SDSにはどのような領域での活用の可能性があるのでしょうか。現代のITソリューションやニーズのさまざまなフェーズからSDS活用の可能性について考えてみましょう。

  • クラウド
    データセンターやクラウドにおいてSDSは欠くことのできない技術です。クラウドの進展により、SaaS・PaaS・IaaSといったサービスの実現に当たって、適切なIT能力を提供するための自動化が求められることになり、SDSを利用したSDDC(Software Defined Data Center)の実現など、大きな期待を集めつつあります。
  • コンテナ
    コンテナベースのアプリケーションに永続ストレージを提供するためには、SDSが不可欠となります。コンテナアプリケーション内でSDSを実行すると、ストレージを有効に活用できます。
  • ビッグデータ分析
    システムが収集する膨大なデータには、競争上の優位性につながる、ビジネスの知見への貴重な鍵が多く隠れています。しかし、従来のストレージシステムでは負担が大きくなっており、ほとんどの企業は、データへの十分なアクセス手段の確保や分析に苦労しています。SDSを活用すれば膨大な量のデータ(ビッグデータ)を運用分析し、掘り下げることによって、ビジネス上の多くの知見を得ることができます。
  • リッチメディア
    メディア・エンターテイメント関連企業のストレージへのニーズは、とてつもなく巨大になってきているために、デジタルストレージの需要が高まっており、群を抜いて高度なストレージテクノロジーを必要としています。こうしたニーズに対応するには、従来型のストレージ技術とは異なるタイプの新しいソリューションが必要です。

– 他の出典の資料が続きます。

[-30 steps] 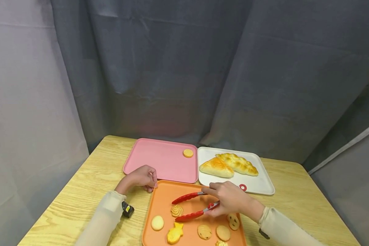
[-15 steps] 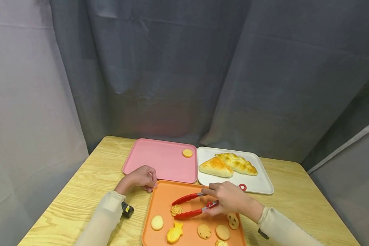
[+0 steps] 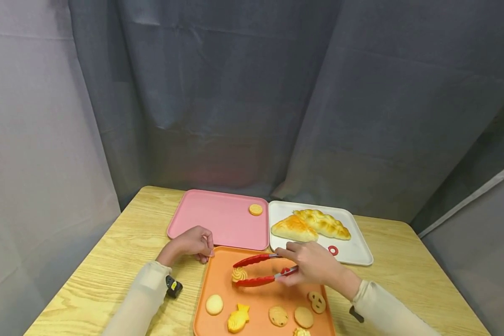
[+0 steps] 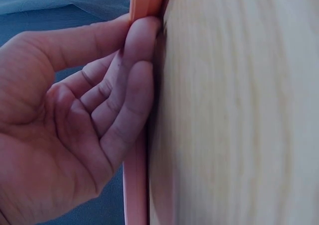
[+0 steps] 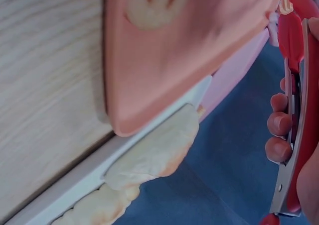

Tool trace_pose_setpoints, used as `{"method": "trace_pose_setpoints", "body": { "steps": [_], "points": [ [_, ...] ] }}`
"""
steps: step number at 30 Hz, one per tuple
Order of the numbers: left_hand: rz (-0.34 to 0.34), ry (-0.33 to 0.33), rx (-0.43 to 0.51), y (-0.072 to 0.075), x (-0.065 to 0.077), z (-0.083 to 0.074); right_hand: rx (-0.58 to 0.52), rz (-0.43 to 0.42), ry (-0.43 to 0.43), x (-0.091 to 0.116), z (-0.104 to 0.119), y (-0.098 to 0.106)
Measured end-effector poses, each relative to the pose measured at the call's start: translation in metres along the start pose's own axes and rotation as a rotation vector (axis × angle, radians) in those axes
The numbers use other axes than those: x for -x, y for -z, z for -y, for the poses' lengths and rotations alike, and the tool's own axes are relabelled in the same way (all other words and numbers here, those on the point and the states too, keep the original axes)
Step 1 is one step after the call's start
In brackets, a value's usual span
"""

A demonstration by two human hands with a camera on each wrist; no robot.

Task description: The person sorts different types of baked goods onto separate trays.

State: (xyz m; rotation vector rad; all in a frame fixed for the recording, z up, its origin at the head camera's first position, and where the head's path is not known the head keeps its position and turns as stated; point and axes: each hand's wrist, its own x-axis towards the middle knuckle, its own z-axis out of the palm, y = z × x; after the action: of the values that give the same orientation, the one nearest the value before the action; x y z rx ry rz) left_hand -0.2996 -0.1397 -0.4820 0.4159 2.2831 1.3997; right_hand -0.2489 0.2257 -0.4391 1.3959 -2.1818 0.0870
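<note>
My left hand (image 3: 192, 242) pinches the far left corner of the orange tray (image 3: 216, 275) between thumb and fingers, as the left wrist view shows at the tray's edge (image 4: 146, 3). My right hand (image 3: 315, 265) grips red and silver tongs (image 3: 258, 281) over that tray. A swirl cookie (image 3: 240, 274) is held between the red tips, apparently raised off the tray; part of it shows at the top right of the right wrist view. Nearer on the tray lie a plain round cookie (image 3: 214, 304), a fish-shaped cookie (image 3: 238, 319), a pretzel-shaped cookie (image 3: 317, 302) and several others.
Behind the orange tray lies a pink tray (image 3: 218, 217) bearing one round cookie (image 3: 255, 209). Beside it, a white tray (image 3: 357, 249) carries a triangular bread (image 3: 295, 228) and a braided bread (image 3: 322, 224). A grey curtain (image 3: 218, 93) hangs behind the wooden table (image 3: 407, 266).
The tongs have closed on the swirl cookie, and tongs, cookie and right hand have risen a little and moved slightly toward the far side. The left hand keeps its place at the tray corner.
</note>
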Motion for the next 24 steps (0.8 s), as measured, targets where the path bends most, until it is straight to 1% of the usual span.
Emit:
{"method": "trace_pose_setpoints", "body": {
  "steps": [5, 11, 16, 20, 24],
  "points": [
    [-0.001, -0.001, 0.011, -0.001, -0.001, 0.000, 0.022, -0.033, -0.031, -0.008, -0.008, 0.006],
    [-0.004, 0.004, 0.012, -0.002, 0.001, 0.000, 0.070, -0.076, -0.093, -0.021, -0.017, 0.012],
    [0.001, 0.006, 0.027, -0.002, 0.002, -0.001, 0.091, -0.068, -0.170, -0.034, -0.023, 0.015],
    [-0.001, 0.008, 0.027, -0.001, 0.003, 0.000, 0.114, -0.051, -0.252, -0.045, -0.031, 0.012],
    [-0.007, 0.014, 0.028, 0.000, 0.003, 0.001, 0.099, -0.054, -0.331, -0.057, -0.042, 0.001]
  ]
}}
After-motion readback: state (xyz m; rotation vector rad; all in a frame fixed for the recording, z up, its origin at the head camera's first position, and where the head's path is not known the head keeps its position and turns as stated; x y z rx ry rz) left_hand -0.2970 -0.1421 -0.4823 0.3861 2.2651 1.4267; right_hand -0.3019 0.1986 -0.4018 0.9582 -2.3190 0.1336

SDSの活用により、巨大なストレージを必要とするメディアを効率よく管理運用したい企業にとって、最適なソリューションを提供することができます。

まとめ:Software Defined Storageで広がるデジタルトランスフォーメーション

企業では、大規模なレガシー・ストレージ・システムにかかる膨大なコストと稚拙で整合性のない設計のために、必要とするすべてのデータを収集することができない、もしくは既存のすべてのデータを十分にうまく活用できない、といった問題が頻繁に起こります。数ペタバイト規模のデータを保存し、保護するためには、より性能が高く、より高速な方法で、今までにないほど低い総所有コスト(TCO)と高い可用性が要求されています。